A dipleidoscope is an instrument used to determine true noon; its name comes from the Greek for double image viewer. It consists of a small telescope and a prism that creates a double image of the sun. When the two images overlap, it is local true noon. The instrument is capable of determining true noon to within ten seconds.

The dipleidoscope was invented by Giovanni Battista Amici in the first half of the 19th century.

Edward John Dent, a chronometer and clockmaker in London, was working in the 1830s on a simple contrivance that would allow the public to set clocks correctly based on the transit of the sun (more complex and expensive transit telescopes had been developed by Ole Rømer in 1690). By 1840, he felt he had come to a suitable design using shadows, however when he communicated his ideas to J.M. Bloxam (a barrister), he found he had also been working on his own design using reflections, which Dent felt was superior. The two formed a partnership and worked together on the device, and after a further 2 years of work, they finalised the design and patented it (GB Patent 9793 of 1843), with Dent manufacturing and selling it as Dent's Dipleidoscope. The instrument could use the Moon as well as the sun and when correctly calibrated and aligned the accuracy was said to be less than a second. Dent exhibited the device at the Great Exhibition of 1851. After Edward Dent died in 1853, his son Frederick William Dent took over manufacture.
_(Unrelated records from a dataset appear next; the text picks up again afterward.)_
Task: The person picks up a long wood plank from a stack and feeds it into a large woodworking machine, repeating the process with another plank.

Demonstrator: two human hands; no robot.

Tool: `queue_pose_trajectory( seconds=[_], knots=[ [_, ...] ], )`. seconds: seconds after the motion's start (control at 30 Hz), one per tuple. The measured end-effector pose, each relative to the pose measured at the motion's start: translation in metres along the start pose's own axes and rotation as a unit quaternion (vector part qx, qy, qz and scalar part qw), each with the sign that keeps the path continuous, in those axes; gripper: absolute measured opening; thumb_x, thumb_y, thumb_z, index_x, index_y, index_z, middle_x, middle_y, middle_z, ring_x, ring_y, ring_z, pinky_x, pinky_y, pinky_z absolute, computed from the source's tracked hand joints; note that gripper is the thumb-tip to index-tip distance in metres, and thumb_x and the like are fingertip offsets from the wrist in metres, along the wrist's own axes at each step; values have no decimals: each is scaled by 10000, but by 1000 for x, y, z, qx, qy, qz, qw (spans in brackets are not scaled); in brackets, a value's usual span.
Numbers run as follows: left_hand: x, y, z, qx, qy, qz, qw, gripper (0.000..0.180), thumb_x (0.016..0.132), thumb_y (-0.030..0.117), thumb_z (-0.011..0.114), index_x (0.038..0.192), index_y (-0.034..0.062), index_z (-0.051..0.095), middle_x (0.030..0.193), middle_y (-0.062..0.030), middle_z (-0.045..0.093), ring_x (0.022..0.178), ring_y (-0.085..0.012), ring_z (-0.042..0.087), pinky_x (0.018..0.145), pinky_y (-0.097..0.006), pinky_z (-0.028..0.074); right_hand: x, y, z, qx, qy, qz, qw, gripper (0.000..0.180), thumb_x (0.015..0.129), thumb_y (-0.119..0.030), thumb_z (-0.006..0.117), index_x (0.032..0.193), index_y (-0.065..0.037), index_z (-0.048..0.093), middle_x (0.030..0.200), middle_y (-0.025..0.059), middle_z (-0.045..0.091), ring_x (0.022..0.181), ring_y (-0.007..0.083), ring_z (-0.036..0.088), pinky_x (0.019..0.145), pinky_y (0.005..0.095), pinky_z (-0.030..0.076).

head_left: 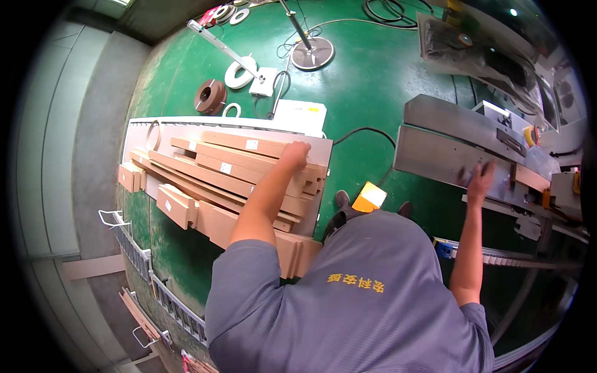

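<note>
L hand (295, 151) on stacked wood boards (236, 168) — R hand (480, 180) on machine bed (435, 155).

A green floor (373, 81) is seen around the work area. A brown roll of tape (209, 96) is lain near a white roll (239, 73), and a white socket block (263, 81) is placed just beside the latter. A round metal stand base (312, 53) is set further back, with black cables (392, 9) coiled near the far edge. A white box (300, 116) is placed behind the grey cart. An orange-yellow pedal (369, 197) is found on the floor.
</note>
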State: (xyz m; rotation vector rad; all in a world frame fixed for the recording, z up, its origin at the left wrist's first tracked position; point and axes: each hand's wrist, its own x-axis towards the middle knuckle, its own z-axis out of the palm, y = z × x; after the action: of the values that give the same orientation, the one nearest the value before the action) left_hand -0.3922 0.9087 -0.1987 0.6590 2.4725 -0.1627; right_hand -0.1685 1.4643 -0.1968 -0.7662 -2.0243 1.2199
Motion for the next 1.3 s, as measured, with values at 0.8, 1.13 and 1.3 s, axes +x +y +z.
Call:
queue_pose_trajectory(
  seconds=[0.8, 1.13, 1.3],
  knots=[
    [-30, 80, -44, -209, 212, 204, 933, 700, 652, 117, 812, 1276, 46, 502, 1138, -181, 592, 1088, -364, 551, 951, -418, 453, -54, -131, 63, 233, -400, 199, 864, 379, 967, -87, 495, 1323, -49, 375, 963, 136, 613, 739, 184, 646, 650, 296, 542],
    [-11, 96, -69, -193, 229, 236, 925, 693, 624, 143, 853, 1239, 51, 547, 1107, -137, 616, 1038, -327, 574, 909, -408, 474, 49, -61, -120, 188, -163, 172, 953, 364, 960, -169, 524, 1300, -36, 524, 845, 56, 616, 639, 114, 584, 612, 264, 514],
    [2, 151, -81, -265, 253, 278, 888, 666, 649, 125, 838, 1242, 45, 548, 1154, -152, 618, 1050, -339, 602, 901, -403, 497, 59, -13, -127, 96, 249, 161, 950, 565, 857, -86, 583, 1384, 16, 405, 1163, 172, 576, 777, 184, 636, 688, 324, 549]
  ],
)
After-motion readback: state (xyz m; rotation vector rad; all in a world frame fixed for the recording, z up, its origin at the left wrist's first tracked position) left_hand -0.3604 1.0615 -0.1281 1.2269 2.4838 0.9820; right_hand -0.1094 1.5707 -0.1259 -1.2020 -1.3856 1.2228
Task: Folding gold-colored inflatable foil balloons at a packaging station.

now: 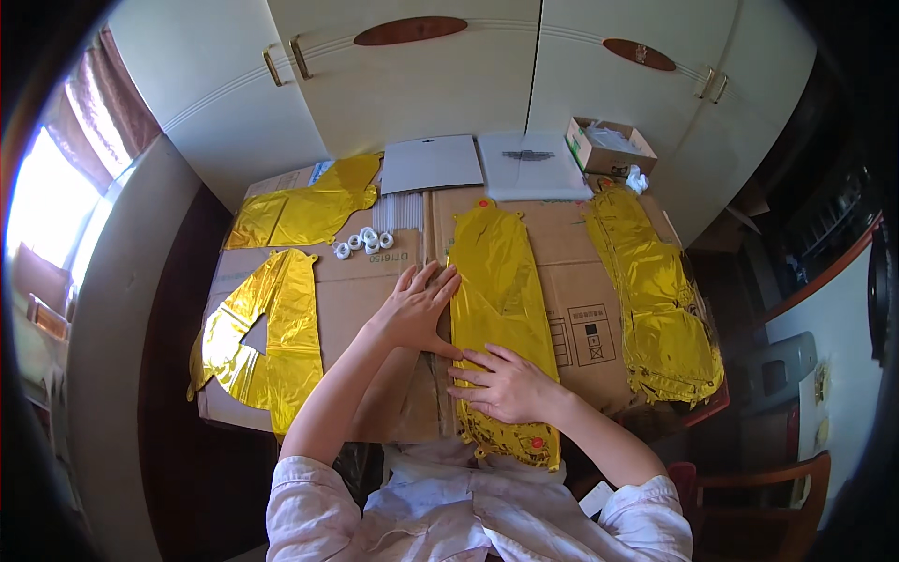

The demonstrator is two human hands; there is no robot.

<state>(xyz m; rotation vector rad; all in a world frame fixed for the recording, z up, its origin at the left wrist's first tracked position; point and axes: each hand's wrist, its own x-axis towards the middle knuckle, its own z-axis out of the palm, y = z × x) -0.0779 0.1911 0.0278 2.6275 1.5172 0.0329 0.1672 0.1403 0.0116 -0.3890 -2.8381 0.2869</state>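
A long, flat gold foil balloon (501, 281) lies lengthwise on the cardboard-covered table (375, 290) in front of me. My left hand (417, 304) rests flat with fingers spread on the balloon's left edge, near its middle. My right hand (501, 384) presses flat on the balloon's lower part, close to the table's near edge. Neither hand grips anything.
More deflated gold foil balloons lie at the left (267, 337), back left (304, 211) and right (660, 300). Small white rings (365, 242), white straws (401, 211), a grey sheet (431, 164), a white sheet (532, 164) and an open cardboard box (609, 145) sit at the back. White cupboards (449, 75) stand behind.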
The significance of this device relates in part to the development of the railways, when an absolute knowledge of the time became more important, whereas previously it was often sufficient that an entire rural community would use the parish clock, and this would periodically be set by 'the announcement of the guard of the mail coach' or similar. The instrument came with a detailed instruction booklet, which had a substantial section on correcting local time to Greenwich Mean Time (as used by the railways).